From the listing below, extract every line in which the word "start" appears.

*Provided entries*
--- --- ---

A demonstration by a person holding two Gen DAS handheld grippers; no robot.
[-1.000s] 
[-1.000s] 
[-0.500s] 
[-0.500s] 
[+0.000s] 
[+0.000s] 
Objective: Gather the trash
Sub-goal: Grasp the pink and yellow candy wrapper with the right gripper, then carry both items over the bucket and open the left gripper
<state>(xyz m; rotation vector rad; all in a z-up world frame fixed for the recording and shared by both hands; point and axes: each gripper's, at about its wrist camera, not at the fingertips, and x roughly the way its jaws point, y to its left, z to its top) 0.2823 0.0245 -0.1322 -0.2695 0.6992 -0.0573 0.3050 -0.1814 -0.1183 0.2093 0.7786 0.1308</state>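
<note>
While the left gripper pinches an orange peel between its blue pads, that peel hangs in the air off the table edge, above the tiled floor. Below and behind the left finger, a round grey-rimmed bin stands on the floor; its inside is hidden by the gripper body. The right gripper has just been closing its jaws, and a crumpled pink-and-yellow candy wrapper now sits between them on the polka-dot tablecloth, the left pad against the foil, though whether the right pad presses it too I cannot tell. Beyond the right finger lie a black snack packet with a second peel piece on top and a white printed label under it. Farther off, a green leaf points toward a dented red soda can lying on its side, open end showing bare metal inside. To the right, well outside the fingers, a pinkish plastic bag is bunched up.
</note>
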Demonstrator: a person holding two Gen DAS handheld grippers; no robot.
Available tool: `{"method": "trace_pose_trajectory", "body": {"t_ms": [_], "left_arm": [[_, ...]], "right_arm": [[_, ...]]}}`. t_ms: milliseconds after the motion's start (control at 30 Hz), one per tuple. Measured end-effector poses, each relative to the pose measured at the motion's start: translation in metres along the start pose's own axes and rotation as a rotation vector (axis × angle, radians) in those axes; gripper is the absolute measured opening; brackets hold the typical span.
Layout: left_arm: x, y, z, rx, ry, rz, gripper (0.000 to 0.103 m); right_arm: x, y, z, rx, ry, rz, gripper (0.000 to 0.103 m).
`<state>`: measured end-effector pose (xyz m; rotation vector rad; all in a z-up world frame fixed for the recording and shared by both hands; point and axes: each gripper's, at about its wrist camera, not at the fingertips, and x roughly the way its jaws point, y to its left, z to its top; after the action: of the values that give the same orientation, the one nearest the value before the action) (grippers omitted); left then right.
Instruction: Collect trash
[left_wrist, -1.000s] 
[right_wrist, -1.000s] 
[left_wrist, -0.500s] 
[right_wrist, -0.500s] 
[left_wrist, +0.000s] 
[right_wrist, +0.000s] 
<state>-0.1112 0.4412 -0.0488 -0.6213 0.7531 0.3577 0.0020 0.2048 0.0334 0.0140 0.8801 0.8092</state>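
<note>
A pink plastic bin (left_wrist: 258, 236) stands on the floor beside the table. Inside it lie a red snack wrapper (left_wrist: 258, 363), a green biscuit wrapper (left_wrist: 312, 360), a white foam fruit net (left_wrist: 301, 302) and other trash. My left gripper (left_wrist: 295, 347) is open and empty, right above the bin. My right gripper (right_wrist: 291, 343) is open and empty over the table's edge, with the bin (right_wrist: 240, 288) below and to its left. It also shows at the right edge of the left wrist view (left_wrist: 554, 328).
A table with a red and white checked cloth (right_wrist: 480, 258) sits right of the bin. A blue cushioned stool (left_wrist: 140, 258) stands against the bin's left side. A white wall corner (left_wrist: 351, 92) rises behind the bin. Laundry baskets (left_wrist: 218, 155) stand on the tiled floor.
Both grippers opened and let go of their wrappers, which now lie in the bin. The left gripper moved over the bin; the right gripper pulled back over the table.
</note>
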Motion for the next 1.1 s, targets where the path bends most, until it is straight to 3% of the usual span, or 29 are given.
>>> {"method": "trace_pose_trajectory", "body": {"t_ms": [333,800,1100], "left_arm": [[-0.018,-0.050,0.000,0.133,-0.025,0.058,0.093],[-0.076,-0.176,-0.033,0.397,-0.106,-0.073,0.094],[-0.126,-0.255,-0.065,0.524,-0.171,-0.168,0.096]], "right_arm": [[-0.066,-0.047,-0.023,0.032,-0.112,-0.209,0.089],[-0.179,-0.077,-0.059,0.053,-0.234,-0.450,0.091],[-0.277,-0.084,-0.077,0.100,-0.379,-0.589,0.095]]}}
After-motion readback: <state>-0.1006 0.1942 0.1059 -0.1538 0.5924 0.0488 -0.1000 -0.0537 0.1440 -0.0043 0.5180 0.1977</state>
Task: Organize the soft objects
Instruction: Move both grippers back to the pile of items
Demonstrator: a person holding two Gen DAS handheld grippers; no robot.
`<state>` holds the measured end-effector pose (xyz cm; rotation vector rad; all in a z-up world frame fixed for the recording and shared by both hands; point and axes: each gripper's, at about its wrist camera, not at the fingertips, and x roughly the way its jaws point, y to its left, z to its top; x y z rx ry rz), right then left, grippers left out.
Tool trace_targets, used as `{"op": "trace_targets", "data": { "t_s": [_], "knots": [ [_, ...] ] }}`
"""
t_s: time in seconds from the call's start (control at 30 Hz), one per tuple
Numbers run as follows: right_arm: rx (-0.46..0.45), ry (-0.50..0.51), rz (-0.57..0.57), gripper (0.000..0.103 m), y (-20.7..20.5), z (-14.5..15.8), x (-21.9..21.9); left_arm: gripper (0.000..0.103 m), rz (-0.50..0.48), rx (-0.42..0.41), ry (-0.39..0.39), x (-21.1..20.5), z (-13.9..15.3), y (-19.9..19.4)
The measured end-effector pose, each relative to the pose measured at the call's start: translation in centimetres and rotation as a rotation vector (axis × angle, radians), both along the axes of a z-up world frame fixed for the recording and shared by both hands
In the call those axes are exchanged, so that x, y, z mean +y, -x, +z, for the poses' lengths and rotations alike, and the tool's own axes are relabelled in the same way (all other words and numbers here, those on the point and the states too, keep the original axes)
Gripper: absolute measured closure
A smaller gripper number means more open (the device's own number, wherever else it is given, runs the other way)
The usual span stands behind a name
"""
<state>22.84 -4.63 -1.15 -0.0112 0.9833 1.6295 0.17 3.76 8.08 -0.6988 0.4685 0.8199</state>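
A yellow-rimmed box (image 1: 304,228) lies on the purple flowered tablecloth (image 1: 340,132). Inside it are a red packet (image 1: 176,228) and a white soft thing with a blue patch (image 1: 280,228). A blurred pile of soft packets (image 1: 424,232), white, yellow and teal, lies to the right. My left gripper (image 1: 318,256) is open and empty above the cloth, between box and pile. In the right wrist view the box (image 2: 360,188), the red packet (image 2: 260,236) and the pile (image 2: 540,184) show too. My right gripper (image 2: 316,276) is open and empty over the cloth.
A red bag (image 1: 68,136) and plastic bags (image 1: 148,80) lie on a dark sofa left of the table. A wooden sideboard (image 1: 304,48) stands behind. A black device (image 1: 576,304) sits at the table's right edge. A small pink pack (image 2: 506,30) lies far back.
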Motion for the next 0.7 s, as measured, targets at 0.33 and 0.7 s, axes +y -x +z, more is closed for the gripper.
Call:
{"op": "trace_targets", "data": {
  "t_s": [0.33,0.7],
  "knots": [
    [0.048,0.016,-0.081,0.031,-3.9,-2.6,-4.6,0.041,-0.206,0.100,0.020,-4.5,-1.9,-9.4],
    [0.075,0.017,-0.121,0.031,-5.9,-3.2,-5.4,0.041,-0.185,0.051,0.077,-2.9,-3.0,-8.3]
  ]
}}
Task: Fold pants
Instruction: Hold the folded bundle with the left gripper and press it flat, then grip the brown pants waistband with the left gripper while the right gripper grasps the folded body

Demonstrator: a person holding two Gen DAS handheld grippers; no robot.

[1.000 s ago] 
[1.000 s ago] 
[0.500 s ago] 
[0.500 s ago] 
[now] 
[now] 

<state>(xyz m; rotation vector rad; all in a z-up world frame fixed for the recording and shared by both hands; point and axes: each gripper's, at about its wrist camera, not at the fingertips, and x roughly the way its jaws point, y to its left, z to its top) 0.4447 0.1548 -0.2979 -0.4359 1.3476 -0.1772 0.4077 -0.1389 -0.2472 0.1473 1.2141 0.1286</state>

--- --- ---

*Answer for the task*
Available tool: `{"method": "trace_pose_trajectory", "body": {"t_ms": [_], "left_arm": [[_, ...]], "right_arm": [[_, ...]]}}`. t_ms: milliseconds after the motion's start (control at 30 Hz), one per tuple. Measured end-effector poses, each relative to the pose measured at the motion's start: translation in metres along the start pose's own axes and rotation as a rotation vector (axis × angle, radians) in those axes; gripper is the absolute measured opening; brackets hold the typical span.
t_s: time in seconds from the call's start (control at 30 Hz), one per tuple
The measured end-effector pose, each relative to the pose measured at the call's start: translation in centimetres and rotation as a rotation vector (axis × angle, radians), both along the axes of a z-up world frame fixed for the recording and shared by both hands

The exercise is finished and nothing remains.